What you return must be an exact copy of the lines in the listing below between the line holding "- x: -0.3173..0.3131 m" and the line holding "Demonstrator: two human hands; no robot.", inclusive, and nothing more.

(Records for the task)

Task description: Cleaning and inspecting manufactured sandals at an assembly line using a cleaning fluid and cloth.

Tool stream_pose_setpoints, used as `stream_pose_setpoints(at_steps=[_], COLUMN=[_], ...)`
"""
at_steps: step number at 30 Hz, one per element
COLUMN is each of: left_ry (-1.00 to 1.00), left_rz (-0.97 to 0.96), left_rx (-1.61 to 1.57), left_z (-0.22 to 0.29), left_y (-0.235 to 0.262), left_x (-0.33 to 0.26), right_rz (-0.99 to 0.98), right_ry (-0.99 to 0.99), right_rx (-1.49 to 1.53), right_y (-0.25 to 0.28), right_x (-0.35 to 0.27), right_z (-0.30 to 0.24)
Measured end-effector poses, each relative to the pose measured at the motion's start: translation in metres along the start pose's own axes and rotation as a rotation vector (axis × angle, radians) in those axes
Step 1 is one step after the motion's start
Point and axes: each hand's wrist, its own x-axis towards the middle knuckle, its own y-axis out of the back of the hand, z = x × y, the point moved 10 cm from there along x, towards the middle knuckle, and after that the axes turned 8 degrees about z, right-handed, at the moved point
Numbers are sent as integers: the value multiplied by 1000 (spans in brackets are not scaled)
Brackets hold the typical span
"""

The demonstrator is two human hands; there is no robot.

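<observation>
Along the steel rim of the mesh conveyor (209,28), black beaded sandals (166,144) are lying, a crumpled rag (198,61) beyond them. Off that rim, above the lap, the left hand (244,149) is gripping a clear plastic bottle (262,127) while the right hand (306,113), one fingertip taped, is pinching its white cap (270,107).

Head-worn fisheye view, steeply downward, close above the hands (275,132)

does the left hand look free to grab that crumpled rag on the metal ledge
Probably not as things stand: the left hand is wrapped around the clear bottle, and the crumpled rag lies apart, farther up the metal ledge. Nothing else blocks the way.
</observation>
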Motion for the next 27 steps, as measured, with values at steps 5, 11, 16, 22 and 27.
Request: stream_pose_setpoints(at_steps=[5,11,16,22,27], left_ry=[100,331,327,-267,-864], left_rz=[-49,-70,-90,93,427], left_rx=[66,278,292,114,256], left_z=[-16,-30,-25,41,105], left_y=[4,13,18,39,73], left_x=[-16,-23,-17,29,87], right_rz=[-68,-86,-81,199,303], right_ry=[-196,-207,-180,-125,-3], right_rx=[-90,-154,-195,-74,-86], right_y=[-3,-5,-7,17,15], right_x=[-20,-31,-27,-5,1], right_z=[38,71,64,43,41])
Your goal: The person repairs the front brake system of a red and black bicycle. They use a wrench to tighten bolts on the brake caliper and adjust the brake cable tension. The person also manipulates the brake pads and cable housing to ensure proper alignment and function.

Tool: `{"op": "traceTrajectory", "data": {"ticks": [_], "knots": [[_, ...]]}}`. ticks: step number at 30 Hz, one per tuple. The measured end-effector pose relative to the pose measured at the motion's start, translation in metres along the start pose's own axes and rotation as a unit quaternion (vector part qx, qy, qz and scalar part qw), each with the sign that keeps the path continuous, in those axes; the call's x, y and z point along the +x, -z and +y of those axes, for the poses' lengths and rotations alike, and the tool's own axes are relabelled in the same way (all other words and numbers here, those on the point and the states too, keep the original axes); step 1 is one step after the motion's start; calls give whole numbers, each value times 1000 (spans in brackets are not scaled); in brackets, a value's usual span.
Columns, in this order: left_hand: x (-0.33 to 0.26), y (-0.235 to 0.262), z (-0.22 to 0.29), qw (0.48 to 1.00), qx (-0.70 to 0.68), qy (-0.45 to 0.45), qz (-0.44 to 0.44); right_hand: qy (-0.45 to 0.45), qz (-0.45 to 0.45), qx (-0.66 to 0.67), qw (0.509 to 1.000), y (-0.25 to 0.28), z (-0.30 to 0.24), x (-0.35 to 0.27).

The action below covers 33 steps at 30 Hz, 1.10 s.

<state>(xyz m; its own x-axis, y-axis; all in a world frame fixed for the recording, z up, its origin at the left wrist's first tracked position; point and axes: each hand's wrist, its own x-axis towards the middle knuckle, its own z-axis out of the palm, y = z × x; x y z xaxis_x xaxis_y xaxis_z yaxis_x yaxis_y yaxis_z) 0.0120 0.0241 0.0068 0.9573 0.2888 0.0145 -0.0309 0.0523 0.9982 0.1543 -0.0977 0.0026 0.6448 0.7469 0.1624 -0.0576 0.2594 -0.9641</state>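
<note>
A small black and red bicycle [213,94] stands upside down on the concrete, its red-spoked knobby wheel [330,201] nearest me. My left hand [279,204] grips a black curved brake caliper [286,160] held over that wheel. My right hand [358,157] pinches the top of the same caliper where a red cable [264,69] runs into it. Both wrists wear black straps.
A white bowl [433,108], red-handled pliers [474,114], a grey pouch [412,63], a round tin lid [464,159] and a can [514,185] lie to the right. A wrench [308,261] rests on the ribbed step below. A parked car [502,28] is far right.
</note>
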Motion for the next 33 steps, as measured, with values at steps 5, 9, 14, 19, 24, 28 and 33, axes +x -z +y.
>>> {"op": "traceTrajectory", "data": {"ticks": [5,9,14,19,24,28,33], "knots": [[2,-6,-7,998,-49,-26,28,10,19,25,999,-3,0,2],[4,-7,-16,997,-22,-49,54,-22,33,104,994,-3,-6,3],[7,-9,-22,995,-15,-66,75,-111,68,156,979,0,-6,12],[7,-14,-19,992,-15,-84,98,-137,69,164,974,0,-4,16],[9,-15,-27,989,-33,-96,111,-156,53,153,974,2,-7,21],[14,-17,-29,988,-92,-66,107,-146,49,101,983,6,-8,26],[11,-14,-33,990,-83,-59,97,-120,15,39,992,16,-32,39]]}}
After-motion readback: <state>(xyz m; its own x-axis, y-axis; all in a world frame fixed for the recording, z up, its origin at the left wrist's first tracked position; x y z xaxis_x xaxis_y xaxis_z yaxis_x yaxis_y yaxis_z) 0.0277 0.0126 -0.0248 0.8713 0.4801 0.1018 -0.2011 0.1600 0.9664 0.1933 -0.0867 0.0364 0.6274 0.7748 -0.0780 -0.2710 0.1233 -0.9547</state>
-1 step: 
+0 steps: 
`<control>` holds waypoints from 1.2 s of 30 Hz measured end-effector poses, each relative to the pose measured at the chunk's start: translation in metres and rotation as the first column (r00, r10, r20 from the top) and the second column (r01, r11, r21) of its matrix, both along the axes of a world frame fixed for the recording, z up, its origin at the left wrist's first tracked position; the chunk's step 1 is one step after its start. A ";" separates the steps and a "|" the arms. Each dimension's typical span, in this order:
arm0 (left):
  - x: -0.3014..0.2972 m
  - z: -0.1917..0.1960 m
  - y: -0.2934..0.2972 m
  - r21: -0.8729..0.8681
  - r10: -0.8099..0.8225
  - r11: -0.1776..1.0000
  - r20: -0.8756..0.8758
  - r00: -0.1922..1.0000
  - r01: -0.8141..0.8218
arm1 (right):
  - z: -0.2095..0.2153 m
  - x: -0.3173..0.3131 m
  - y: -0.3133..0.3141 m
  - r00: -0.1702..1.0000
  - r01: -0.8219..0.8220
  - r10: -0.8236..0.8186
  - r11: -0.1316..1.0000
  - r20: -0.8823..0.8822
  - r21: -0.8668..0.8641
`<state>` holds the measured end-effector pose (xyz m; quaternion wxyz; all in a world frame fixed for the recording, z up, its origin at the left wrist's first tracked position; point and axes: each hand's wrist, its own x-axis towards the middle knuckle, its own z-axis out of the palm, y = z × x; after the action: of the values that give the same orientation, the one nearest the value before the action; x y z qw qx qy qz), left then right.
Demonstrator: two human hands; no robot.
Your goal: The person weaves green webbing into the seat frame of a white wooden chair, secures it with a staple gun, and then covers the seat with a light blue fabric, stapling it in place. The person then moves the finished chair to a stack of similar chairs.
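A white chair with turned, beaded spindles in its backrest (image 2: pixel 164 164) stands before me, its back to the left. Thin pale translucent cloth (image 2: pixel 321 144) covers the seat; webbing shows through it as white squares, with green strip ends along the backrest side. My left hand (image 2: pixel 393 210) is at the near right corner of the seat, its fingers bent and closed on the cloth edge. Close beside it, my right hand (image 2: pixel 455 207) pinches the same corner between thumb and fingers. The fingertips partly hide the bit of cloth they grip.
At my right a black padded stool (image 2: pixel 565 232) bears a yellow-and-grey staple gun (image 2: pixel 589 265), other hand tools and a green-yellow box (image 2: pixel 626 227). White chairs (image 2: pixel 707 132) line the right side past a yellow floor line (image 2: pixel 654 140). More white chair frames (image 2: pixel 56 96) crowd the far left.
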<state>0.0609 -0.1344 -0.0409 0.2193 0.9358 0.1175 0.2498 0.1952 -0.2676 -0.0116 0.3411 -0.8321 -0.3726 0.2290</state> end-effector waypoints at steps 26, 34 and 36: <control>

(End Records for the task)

* Exercise response *
  - x: -0.3173..0.3131 m
  - y: -0.3133..0.3141 m
  - r00: -0.1702..1.0000
  - r01: -0.8219..0.8220
  - r10: -0.8236..0.8186
  - r11: -0.1316..1.0000
  - r20: -0.8823..0.8822
  - r21: -0.8668..0.8641
`<state>` holds the measured end-effector pose (xyz m; quaternion wxyz; all in a world frame fixed for the recording, z up, its origin at the left wrist's first tracked position; point and axes: each hand's wrist, its own x-axis towards the middle knuckle, its own z-axis out of the palm, y = z × x; after the action: of the values that give the same orientation, the one nearest the value before the action; x y z qw qx qy qz), left then right.
Demonstrator: two human hands; no robot.

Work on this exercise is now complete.